空に原爆を打ってみた国もありました。レーザーで空を打った国も
ありました。人工衛星で地球を調べた国も、みんなで祈った国あり
ました。
砂は車でもビルでも工場、平原、山、軍事基地、犬小屋、研究所、
学校、お墓、すべてを呑みんでいきました。餓死した人の死体も砂
の底へと埋まって、私達の街を砂の中へ押し込んで行きます。
砂は私達の文明をあざ笑っています。高速で移動し、地球を壊せる
爆弾を持ち、クローンを作れた私達の文明はただの砂に成す術があ
りません。
 砂は文明ばかりではなく、私達の思いや感情まで砂の中に閉じ込
めてしまいます。火山の爆発に一瞬で閉じ込められた町がローマ帝
国にはありましたけれど、私達も同じです。
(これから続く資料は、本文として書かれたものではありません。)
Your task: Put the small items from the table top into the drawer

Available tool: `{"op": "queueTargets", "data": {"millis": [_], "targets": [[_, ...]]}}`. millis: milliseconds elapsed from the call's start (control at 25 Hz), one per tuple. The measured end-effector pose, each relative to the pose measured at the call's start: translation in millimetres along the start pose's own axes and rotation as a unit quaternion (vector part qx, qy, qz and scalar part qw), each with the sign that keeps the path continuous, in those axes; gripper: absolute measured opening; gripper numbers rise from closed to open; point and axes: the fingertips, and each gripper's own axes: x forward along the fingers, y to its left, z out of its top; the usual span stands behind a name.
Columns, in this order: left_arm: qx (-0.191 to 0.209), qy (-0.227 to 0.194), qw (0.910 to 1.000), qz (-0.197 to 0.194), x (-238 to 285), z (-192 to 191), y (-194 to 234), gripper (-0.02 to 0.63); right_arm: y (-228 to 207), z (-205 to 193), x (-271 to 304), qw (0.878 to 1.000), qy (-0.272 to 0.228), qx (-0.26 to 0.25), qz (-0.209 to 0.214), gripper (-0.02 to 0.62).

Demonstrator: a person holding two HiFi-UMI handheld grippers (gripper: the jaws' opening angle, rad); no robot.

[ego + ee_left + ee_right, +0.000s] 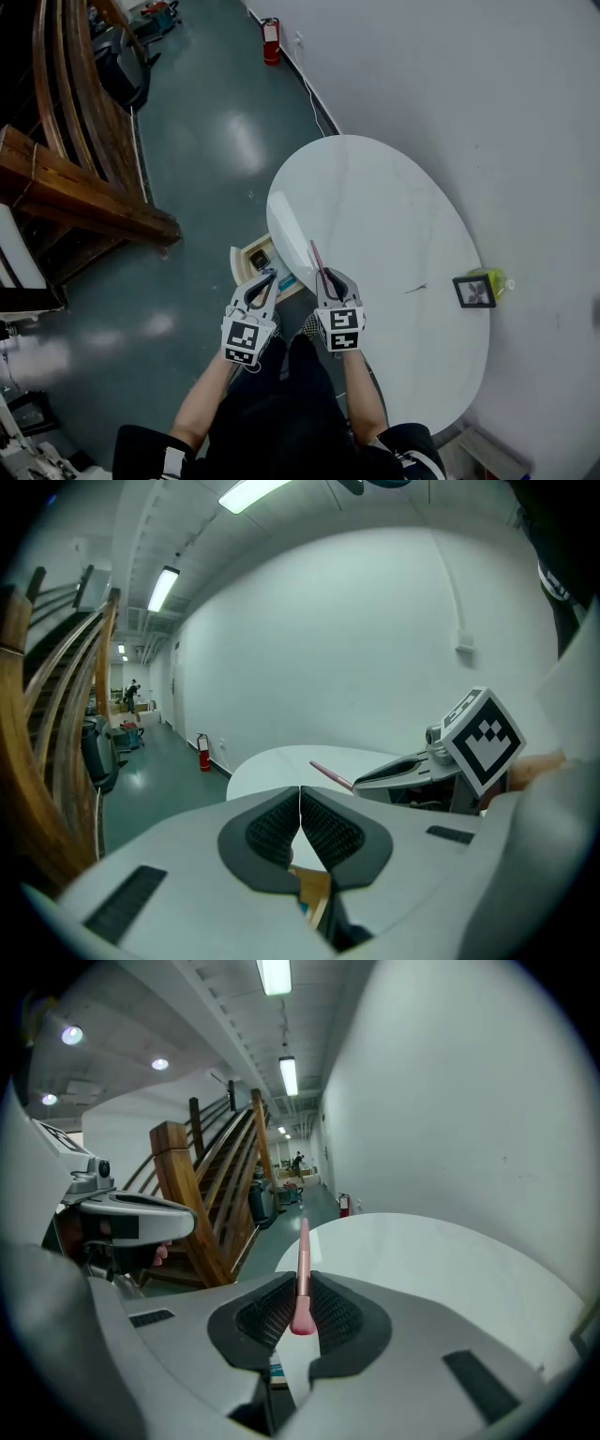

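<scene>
Pink stick held near the open drawer

Lower centre, the left gripper [266,281] is empty with its jaws together, likely free to steady the drawer [253,258] open under the table [394,216] edge. Just right of it, the right gripper [325,277] clamps the stick [316,255] by its lower end, tip up, probably for lowering inside. A frame [474,291] waits at far right.

Both forearms [202,398] stretched forward side by side, left gripper [266,277] jaws together and empty, right gripper [324,276] pinching a thin pink stick [303,1260]
</scene>
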Motion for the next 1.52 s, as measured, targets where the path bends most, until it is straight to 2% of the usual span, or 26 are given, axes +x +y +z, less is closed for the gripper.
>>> {"op": "queueTargets", "data": {"millis": [280,520,920,1240,1520], "targets": [[-0.029,-0.002,0.9986,0.045,-31,-15,45,0.02,63,7,32,0.998,0.013,-0.028,0.059,0.064],[-0.053,0.009,0.9958,0.074,-45,-42,75,0.02,95,-2,57,0.995,0.03,-0.045,0.088,0.064],[-0.099,0.054,0.9907,0.076,-27,-112,99,0.02,112,-76,99,0.988,0.104,-0.036,0.112,0.064],[-0.143,0.093,0.9828,0.071,-11,-175,101,0.02,120,-141,126,0.977,0.164,-0.033,0.132,0.064],[-0.168,0.106,0.9767,0.081,-7,-204,111,0.02,131,-174,158,0.968,0.196,-0.041,0.149,0.064]]}}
こうして砂漠になって
しまった街を歩いると、この下に当然だった昨日までの毎日がある
のかと思い、私は砂にのけ者にされたんじゃないかと、そんな気が
します。砂の下ではあの時と変わらない毎日が今日も繰り返されて
いるんじゃないか、そんな気になります。
 街はなくなり、砂だけになりました。砂は降っています。砂は空
も欲しがっているのでしょうか?
 変わらないのは月だけです。月を守ってやりたいと思いました。